Tax-free spinoffs have been a source of tension between the IRS and corporate America in recent years as the agency has sought to rein in what it considered to be overly aggressive deal-making. The IRS effectively blocked Yahoo! Inc.’s effort to spin off its stake in Alibaba Group Holding Ltd. in 2015 after declining to give the deal tax-free treatment.

The IRS is “showing open mindedness” with regard to admitting non-income producing companies into the group that can be spun off tax-free, said Gary Friedman, a tax partner at law firm Debevoise & Plimpton.

The IRS said pending completion of its study, it will accept requests to review deals before closing to determine whether they qualify for tax-free treatment.

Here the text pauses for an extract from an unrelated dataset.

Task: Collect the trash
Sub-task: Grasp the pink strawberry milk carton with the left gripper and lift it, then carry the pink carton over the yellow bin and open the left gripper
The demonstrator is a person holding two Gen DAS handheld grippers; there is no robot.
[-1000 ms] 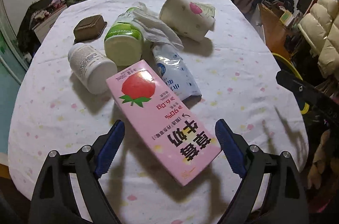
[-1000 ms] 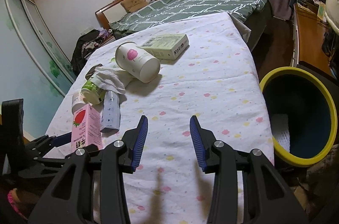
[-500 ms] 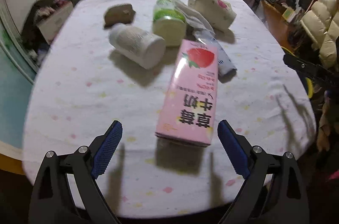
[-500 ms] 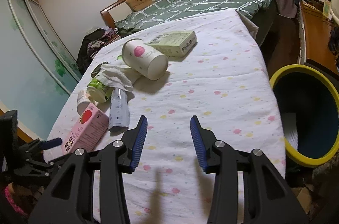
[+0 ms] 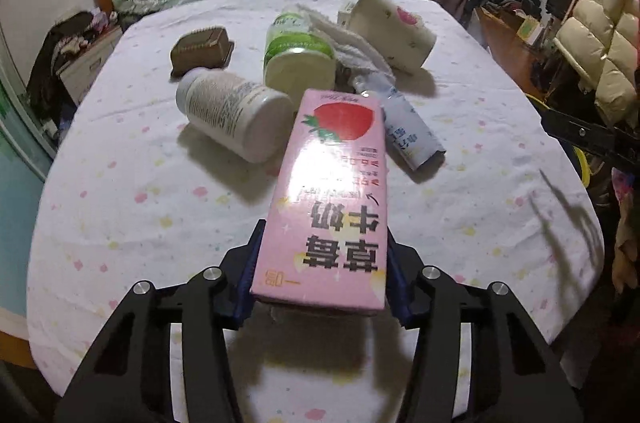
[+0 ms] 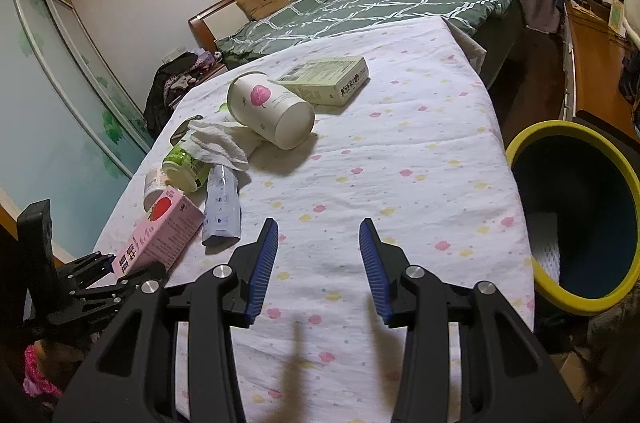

Investors typically ask for such rulings to ensure the IRS won’t later decide the transaction should be taxed.

‘Game changer’

The invitation for companies to have their deals reviewed represents a shift at the IRS. The agency has greatly restricted the deals it’s approved since 2015, citing cuts in agency staff and concerns that companies were pursuing the deals for the tax benefits rather than business reasons.

If the IRS moves forward with the change, Singer said it will have to consider anti-abuse measures to prevent taxpayers who aren’t engaged in real businesses from exploiting the rules. For example, the agency may want to look at the number of people a business employs or the amount of money and time it invests in R and D, he said.

Singer called Tuesday’s announcement a potential “game changer.”

“Historically, you’ve seen pharma companies do spinoffs in certain situations but usually not to split up individual lines of pharmaceuticals,” Singer said. The type of guidance the IRS is talking about “would make those sorts of transactions more feasible and practical.”

It would also “enable more tech-oriented companies out West to do spinoffs more regularly,” he said.